### Exercise objective
From the first line of the data below through the line holding "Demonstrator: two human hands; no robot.", write out each line exactly as it stands.

━━━━━ Dataset excerpt

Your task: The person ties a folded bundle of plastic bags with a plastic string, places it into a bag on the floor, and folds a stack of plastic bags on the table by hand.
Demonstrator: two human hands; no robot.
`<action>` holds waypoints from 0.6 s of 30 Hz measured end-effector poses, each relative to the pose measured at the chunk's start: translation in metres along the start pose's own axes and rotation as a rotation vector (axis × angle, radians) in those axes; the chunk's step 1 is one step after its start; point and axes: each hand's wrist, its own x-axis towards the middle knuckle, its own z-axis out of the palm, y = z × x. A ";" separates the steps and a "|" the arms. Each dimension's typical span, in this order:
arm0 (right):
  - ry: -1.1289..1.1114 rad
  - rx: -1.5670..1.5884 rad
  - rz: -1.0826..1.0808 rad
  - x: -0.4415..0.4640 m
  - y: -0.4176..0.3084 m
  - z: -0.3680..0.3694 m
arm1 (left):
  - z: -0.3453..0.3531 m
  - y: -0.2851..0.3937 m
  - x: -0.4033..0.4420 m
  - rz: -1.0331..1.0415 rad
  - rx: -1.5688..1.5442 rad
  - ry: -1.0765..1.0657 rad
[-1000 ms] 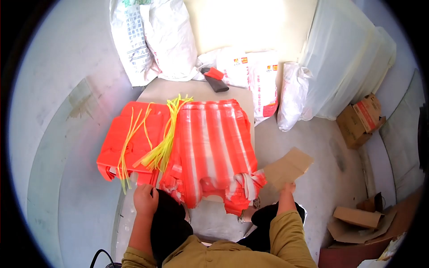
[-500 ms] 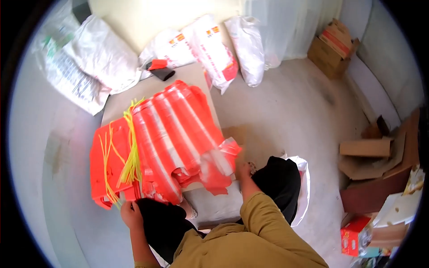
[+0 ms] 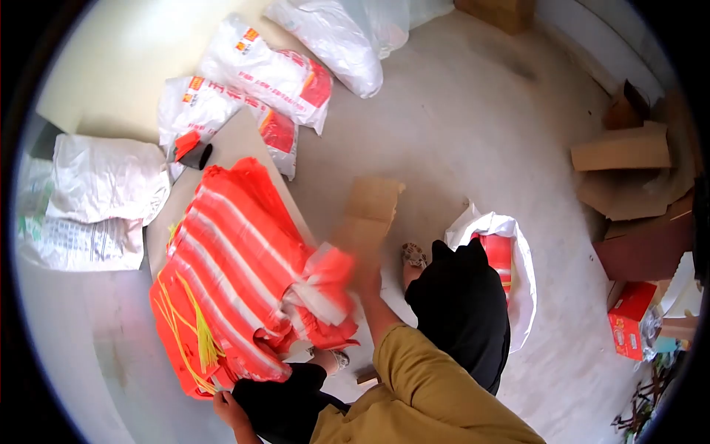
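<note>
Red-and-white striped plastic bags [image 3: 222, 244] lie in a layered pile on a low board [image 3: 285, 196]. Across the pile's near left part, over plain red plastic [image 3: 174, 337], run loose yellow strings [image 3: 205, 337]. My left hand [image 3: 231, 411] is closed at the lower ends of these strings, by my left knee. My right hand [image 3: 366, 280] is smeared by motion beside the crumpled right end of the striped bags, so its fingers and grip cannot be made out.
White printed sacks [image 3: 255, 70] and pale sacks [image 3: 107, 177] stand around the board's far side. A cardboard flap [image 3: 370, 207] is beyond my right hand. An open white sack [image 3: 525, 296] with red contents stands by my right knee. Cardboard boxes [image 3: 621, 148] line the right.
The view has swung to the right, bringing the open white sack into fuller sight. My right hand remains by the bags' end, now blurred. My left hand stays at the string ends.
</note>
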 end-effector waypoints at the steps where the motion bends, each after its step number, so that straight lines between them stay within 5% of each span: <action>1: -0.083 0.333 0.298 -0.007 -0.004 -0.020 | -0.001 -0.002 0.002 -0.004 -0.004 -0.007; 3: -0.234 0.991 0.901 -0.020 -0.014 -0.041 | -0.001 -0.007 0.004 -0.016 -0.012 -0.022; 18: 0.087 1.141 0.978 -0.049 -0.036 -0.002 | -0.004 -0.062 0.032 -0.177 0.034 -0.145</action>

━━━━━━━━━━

### Task answer
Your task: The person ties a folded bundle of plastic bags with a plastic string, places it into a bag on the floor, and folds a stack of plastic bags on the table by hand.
Demonstrator: two human hands; no robot.

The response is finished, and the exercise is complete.